Saturday, January 19, 2013

Amsterdam: Rembered Pain Amidst Today’s Pleasures


  Today we have a guest blogger, my brother Phil, who writes of a recent excursion to Amsterdam. Enjoy.

Amsterdam is New York with the addition of designated vice zones and minus the guys who pounce on your windshield at traffic lights.  

This is a busy place. Walkers, bicyclist, scooters, buses, trolleys, and cars occupy many of the same spaces only at different intervals. Movement at the right time is key.  

If you’d like to avoid traffic all together, take a glassed-in boat canal tour of the amazing architecture. Look up and see if you can spot any of the buildings that look like they’re leaning forward toward the street. Make this investigation before you hit the coffee shops. 

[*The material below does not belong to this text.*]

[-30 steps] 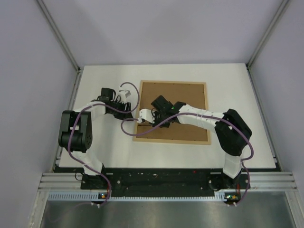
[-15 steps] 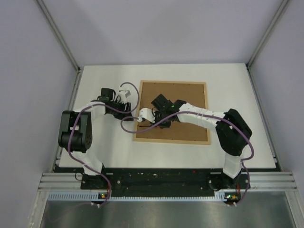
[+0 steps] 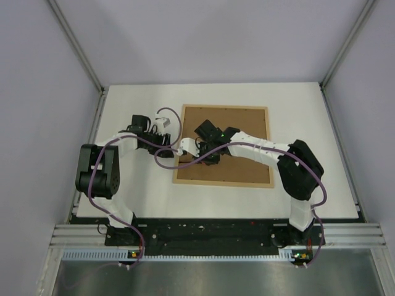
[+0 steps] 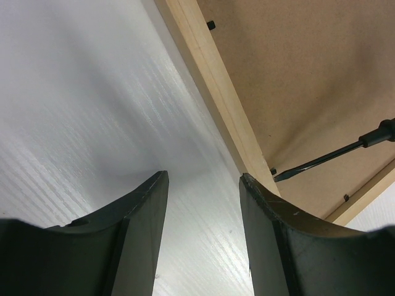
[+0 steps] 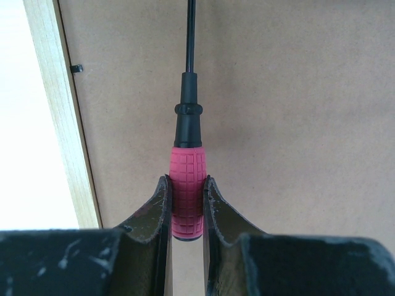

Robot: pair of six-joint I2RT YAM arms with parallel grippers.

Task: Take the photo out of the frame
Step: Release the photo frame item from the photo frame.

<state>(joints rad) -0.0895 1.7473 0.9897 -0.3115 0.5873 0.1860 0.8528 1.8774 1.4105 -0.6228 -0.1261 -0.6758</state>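
Hidden: frame (image 3: 270, 148) front, under matte brown backing board (image 3: 247, 126)
Right gripper (image 5: 185, 180): clamping pink gridded handle of screwdriver (image 5: 187, 160)
Left gripper (image 4: 203, 176): jaws apart, empty

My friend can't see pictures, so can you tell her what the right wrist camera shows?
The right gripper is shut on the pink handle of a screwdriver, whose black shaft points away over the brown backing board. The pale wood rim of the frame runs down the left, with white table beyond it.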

If you want to try depression on for size, stroll around the red light district. For context, there’s the sex museum. 

For a town filled with pleasure seekers, the waiting line to the sadness of the Anne Frank Museum is surprisingly long. Here conversations are whispered, affect muted, eyes and ears straight ahead. This is where Anne Frank, her sister, their mom and dad, and four others hid from the Nazis for two years until they were discovered, arrested and sent to concentration camps. Only Otto Frank, her father, lived to tell the tale. 

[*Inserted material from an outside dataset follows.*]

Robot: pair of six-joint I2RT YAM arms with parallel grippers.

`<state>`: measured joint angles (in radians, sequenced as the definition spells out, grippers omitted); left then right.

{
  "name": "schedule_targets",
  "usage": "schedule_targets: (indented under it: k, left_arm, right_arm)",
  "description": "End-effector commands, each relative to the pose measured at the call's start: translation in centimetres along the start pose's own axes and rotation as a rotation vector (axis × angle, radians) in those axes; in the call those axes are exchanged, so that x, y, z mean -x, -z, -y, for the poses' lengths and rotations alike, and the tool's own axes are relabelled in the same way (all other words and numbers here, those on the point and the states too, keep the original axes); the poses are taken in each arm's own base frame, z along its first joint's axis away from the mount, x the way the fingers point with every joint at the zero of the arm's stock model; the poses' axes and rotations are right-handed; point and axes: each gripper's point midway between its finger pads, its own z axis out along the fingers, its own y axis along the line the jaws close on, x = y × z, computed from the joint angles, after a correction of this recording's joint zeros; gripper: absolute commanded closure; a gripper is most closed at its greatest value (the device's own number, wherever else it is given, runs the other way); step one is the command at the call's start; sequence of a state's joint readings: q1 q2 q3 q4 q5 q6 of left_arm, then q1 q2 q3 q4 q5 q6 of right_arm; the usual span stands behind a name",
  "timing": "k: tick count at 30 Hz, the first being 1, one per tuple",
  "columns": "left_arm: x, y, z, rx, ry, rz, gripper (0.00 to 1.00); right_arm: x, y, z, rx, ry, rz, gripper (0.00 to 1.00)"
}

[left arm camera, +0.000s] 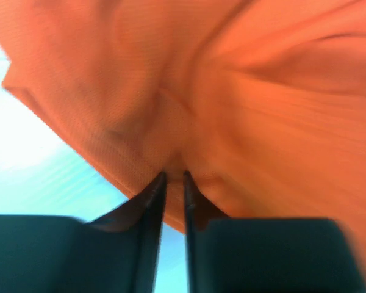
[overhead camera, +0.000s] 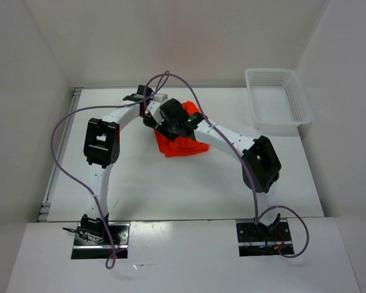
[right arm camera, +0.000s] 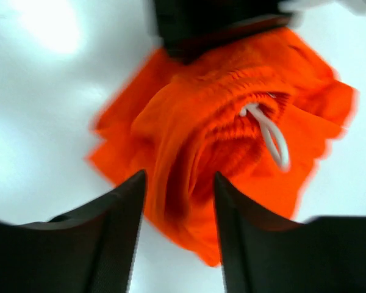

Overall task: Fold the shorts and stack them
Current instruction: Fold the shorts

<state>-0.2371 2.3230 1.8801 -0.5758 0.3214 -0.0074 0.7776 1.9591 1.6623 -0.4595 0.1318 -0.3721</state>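
The orange shorts (overhead camera: 183, 145) lie in a bunched heap on the white tabletop (overhead camera: 171, 183), near the middle and toward the far side. Both arms reach in and meet over them. The left fingers (left arm camera: 163, 186) are almost together, with only a thin gap. Their tips press against a fold of the cloth, but I cannot tell if they pinch it. The right fingers (right arm camera: 140, 189) are spread wide apart above the heap and hold nothing. A white string (right arm camera: 268, 131) pokes out of the waistband. A white basket (overhead camera: 276, 122) sits at the far right corner, well apart from the shorts.
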Motion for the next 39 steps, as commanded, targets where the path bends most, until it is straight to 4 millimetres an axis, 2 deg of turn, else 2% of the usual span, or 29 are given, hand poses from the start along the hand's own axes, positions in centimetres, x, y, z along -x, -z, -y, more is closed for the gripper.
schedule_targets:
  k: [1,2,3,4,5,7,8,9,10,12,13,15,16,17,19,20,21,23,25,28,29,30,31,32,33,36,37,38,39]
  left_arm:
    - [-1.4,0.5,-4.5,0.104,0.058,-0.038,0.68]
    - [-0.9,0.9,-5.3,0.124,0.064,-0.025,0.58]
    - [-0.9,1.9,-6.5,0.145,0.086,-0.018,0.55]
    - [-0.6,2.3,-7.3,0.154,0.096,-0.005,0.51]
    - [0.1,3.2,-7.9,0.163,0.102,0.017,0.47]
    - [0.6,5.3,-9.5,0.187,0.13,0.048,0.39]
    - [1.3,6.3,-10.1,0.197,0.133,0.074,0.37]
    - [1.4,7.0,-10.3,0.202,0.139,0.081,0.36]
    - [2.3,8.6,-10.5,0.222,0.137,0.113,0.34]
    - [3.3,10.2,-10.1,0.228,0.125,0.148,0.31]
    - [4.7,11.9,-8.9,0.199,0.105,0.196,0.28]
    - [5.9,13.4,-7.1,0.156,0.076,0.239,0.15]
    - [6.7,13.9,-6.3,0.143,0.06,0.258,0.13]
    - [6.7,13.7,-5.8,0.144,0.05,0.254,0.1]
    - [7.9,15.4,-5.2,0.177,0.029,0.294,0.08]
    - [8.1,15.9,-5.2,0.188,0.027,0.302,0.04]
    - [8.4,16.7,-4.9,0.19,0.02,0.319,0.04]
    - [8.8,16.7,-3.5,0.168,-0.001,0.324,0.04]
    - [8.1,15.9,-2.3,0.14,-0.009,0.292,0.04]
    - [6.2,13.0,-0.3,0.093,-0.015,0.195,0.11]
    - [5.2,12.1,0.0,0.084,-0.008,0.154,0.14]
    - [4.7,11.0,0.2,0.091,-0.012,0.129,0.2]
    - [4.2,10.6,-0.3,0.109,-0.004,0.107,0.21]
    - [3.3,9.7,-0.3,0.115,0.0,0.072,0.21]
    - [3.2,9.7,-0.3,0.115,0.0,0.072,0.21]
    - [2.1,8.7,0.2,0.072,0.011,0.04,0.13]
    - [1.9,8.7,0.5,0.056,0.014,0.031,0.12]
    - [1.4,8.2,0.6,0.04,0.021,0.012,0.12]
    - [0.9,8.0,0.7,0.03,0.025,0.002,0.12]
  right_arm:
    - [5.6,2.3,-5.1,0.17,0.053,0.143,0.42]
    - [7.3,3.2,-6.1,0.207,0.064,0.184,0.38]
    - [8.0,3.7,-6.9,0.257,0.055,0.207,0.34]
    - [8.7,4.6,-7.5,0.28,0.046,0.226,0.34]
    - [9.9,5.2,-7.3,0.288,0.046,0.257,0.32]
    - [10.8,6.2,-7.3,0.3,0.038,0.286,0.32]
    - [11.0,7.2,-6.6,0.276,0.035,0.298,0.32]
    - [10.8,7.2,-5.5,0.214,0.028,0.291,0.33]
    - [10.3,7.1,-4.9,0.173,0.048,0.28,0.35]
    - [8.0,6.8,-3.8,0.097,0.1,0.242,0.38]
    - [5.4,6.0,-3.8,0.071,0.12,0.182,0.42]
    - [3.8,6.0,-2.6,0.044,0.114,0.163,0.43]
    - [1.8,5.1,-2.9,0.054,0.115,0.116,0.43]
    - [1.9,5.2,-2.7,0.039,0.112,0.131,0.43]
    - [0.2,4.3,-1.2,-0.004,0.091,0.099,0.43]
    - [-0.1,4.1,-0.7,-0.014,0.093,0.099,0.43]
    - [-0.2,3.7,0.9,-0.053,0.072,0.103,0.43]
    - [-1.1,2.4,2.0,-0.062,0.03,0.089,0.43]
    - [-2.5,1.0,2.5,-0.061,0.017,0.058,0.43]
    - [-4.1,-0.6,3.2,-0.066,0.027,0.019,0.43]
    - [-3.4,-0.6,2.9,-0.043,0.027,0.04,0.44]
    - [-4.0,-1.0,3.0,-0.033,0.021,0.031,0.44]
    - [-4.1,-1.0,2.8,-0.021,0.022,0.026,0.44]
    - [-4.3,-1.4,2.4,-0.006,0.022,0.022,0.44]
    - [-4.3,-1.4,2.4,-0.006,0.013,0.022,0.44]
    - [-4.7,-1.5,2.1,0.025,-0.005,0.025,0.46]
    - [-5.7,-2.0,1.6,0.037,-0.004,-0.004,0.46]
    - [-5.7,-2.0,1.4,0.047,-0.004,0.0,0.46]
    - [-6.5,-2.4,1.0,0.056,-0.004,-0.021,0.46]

The story is told through short videos, words from Anne’s diary providing the narration. There are also video interviews with Miep, an office worker and friend of Anne’s who worked in the jam factory under the upstairs hiding place, and with her father Otto in 1967.

 A walk through the museum is a shuffle through small bedrooms, a makeshift kitchen, a toilet. The original steep winding staircase is segmented now into smaller sections. Frodo and his friends would have had trouble negotiating these shin busters.

A false bookcase functioned as a hinged door providing access to the secret living space, the barrier between getting caught and living another day. Windows are blacked out and must never be opened. Artifacts sit behind museum glass—a typewriter, theatre magazine pages sent to Anne by a friend, photos, Nazi edicts on where Jews could not go, the identifying star to be sewn on and worn by all Jews. 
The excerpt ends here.